Recently I have been working on a lot of data migration to XML - of all kinds - PDF documents to XML, Word document to XML, SGML to XML. My love for the angle brackets is obvious. For the kind of data that I migrate, there aren't any suitable off-the-shelf tools available. The approach is to come up with a customized migration engine to perform the incremental migration on the input.
PDF to XML -
the rules- PDF doesn't contain any structure information. MS Word and other Word Processors, all hold information in objects - paras, pictures, tables, lists. This information is usually accessible using an object model that the application makes available through an API. PDF on the other hand is like a canvas - with text and images painted on a flat white page.
- There are tools that help you create a PDF file from an object-based structure consisting of para, images etc, but none of them are able to parse a PDF back into an object structure well enough (some of them like PDFBox can extract text, but still no structure). If you extract information from a PDF file, what you get is a dump of all the text with positional (X and Y co-ordinates on the page) and font information. I have used PDF2HTML for this before - it works well with single column PDF documents.
- PDF does have some information in an object model – the bookmarks, TOC etc, that can be extracted using some of the available libraries, but that information is rarely of any use.
PDF to XML –
what do you want to do with it?- The objective is to produce an XML file that is usually hierarchical (sublists within lists, images/para/tables inside the sublist items) – a-la-MSWord Outline Numbering document
PDF to XML –
approach- The migration engine we developed at Imfinity was a template based application, reverse-MSWord. When you are writing a Word document, you write text and apply formatting to it by selecting a style.

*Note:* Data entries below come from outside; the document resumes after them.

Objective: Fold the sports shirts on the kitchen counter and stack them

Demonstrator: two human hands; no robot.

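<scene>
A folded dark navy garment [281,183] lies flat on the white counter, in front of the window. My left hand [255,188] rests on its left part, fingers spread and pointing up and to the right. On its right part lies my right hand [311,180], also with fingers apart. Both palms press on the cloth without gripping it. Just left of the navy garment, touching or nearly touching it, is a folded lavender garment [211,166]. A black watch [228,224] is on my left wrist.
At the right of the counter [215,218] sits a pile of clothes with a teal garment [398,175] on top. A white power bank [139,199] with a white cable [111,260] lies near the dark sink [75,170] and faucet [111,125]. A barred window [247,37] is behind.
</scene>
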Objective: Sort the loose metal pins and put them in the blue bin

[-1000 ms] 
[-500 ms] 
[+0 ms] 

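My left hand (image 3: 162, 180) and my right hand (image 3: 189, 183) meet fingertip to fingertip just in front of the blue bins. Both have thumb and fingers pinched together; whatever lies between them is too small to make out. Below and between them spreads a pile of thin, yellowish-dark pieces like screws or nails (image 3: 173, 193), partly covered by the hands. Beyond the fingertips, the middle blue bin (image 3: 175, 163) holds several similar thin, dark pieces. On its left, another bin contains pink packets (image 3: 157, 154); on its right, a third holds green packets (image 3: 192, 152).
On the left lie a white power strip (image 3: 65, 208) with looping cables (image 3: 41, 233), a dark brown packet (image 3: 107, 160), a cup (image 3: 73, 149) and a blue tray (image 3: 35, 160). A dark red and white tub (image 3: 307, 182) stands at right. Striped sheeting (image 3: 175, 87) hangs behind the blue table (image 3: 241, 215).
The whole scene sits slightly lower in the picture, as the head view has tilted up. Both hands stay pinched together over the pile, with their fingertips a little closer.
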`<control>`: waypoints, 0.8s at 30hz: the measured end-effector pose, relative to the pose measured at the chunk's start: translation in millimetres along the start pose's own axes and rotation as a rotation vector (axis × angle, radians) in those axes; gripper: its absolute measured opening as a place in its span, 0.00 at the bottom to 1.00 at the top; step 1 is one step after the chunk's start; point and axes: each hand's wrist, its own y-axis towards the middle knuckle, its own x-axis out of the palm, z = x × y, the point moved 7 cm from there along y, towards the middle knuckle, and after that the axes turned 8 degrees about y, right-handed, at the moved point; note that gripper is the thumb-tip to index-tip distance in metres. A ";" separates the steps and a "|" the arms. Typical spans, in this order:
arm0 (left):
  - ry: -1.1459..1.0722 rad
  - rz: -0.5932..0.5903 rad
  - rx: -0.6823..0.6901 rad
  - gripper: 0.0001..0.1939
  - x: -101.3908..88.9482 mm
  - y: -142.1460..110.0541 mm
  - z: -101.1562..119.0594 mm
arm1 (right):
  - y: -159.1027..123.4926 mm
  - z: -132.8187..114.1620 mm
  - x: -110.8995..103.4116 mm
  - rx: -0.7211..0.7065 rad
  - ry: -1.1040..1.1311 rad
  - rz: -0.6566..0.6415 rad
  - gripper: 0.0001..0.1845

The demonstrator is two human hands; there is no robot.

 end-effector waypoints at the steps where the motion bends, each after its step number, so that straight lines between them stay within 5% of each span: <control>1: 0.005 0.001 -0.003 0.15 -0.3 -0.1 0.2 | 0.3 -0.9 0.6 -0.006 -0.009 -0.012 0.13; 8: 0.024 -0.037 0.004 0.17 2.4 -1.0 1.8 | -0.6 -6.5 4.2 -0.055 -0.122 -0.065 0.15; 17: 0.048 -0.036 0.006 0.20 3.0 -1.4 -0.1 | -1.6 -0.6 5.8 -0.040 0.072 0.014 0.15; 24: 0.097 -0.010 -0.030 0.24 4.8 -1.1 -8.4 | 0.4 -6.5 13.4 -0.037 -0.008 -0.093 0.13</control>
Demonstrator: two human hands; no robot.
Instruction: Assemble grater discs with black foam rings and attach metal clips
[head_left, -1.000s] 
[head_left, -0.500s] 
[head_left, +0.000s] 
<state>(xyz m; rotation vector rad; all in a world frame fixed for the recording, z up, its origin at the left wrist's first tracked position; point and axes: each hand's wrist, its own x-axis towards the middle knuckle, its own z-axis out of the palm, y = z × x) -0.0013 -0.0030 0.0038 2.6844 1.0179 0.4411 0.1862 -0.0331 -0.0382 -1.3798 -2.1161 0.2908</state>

- The same was done from on the PDF document, but in the reverse direction. Using a divide and conquer approach, the document is first divided into the highest level templates (sections, or probably separate out the lists). This can be done by marking a range of page numbers as one section, or as a top level item in the target DTD. Top level lists can be isolated using indentation or heading formatting.
- Going further down in the hierarchy, within each high level element, we mark out a certain font, indentation, spacing – as a template. As soon as one is marked, all text items with the same formatting (based on indentation and font) can be separated and tagged as a particular simpler XML element.
- The above approach incrementally produces a simple structured XML document. This XML document doesn't need to be compliant with any particular DTD, but it should capture all the fields, text that needs to be mapped into the target DTD. A simple structure like the image below might be sufficient.
- Once we have this basic XML document, we write advanced XSLT scripts to transform the data into the target DTD.